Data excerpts

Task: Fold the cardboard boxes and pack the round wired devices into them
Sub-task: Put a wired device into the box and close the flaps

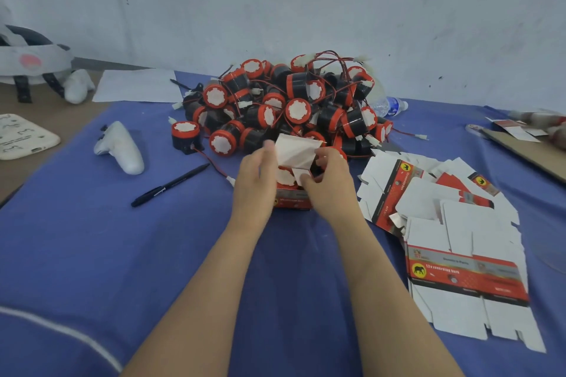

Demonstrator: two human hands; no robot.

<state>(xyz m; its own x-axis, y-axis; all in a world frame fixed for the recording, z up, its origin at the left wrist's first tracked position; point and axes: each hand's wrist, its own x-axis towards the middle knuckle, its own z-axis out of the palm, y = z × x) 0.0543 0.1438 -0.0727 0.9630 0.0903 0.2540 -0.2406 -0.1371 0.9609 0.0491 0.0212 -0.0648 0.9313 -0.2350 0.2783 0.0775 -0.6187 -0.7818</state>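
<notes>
Head view: our carton [292, 202] stands upright, mouth up.
Wired device [284, 176]: white face upward.
Left hand [255, 180]: grips carton.
Right hand [329, 184]: pinches side flap [301, 176].

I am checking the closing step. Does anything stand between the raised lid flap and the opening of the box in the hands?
Only the right hand itself: its fingers pinch a side flap over the opening of the box. The device already sits inside, below the lid flap.
</notes>
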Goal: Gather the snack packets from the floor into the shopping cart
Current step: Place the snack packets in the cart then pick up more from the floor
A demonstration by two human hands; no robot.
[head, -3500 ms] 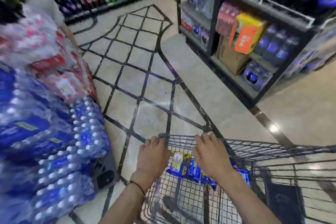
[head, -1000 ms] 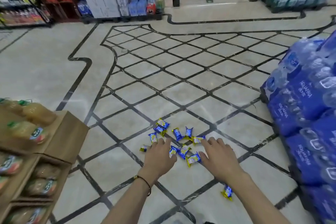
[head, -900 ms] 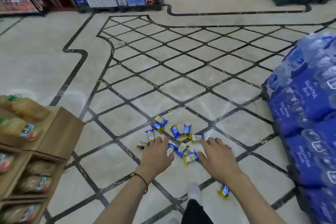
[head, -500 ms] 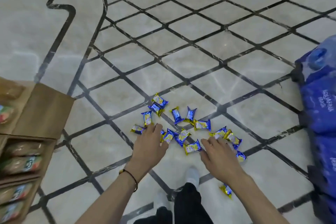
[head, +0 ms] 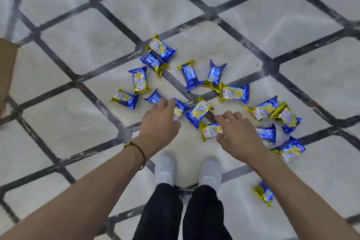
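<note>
While a brown cardboard flap (head: 5, 68) juts in at the frame's left edge, a person bends over a pale marble floor (head: 64, 52) crossed by dark lattice lines, where small blue-and-gold foil snack packets (head: 234, 93) lie scattered across the middle of the frame. The left hand (head: 158, 122), a thin dark cord bracelet (head: 139, 151) at its wrist, reaches down left of centre, fingers loosely extended over two of the packets and gripping nothing. Below centre, two white knit shoes (head: 165, 167) and black trouser legs (head: 183, 212) stand on the tiles. The right hand (head: 237, 132) hovers right of centre, fingers spread and relaxed, its thumb beside a gold-ended packet (head: 209, 132); whether it touches cannot be told. One stray packet (head: 265, 193) lies apart at lower right, beside the right forearm.
</note>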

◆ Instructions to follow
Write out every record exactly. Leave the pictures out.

◆ Response for this exercise
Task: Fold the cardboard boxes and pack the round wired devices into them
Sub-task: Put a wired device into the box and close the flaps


Demonstrator: two human hands; no robot.

<state>(xyz m; its own x-axis, y-axis; all in a world frame fixed for the recording, z up, its origin at the left wrist's first tracked position; point and axes: each hand's wrist, its own x-axis towards the middle knuckle, its own z-axis out of the palm, y = z × x) 0.0543 0.1438 -0.0727 0.9630 0.0903 0.2540 -0.2406 -0.1371 0.9609 0.0491 0.0212 -0.0648 0.9313 -0.2350 0.2783 0.0775 -0.6187 -0.7818</state>
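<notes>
Head view: our carton [292, 202] stands upright, mouth up.
Wired device [284, 176]: white face upward.
Left hand [255, 180]: grips carton.
Right hand [329, 184]: pinches side flap [301, 176].

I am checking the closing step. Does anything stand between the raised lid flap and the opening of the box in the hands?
Only the right hand itself: its fingers pinch a side flap over the opening of the box. The device already sits inside, below the lid flap.
</notes>
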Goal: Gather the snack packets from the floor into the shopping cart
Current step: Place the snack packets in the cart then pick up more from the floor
A demonstration by two human hands; no robot.
[head, -3500 ms] 
[head, -1000 ms] 
[head, -900 ms] 
[head, -500 ms] 
[head, +0 ms] 
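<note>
While a brown cardboard flap (head: 5, 68) juts in at the frame's left edge, a person bends over a pale marble floor (head: 64, 52) crossed by dark lattice lines, where small blue-and-gold foil snack packets (head: 234, 93) lie scattered across the middle of the frame. The left hand (head: 158, 122), a thin dark cord bracelet (head: 139, 151) at its wrist, reaches down left of centre, fingers loosely extended over two of the packets and gripping nothing. Below centre, two white knit shoes (head: 165, 167) and black trouser legs (head: 183, 212) stand on the tiles. The right hand (head: 237, 132) hovers right of centre, fingers spread and relaxed, its thumb beside a gold-ended packet (head: 209, 132); whether it touches cannot be told. One stray packet (head: 265, 193) lies apart at lower right, beside the right forearm.
</note>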

This completes the required output.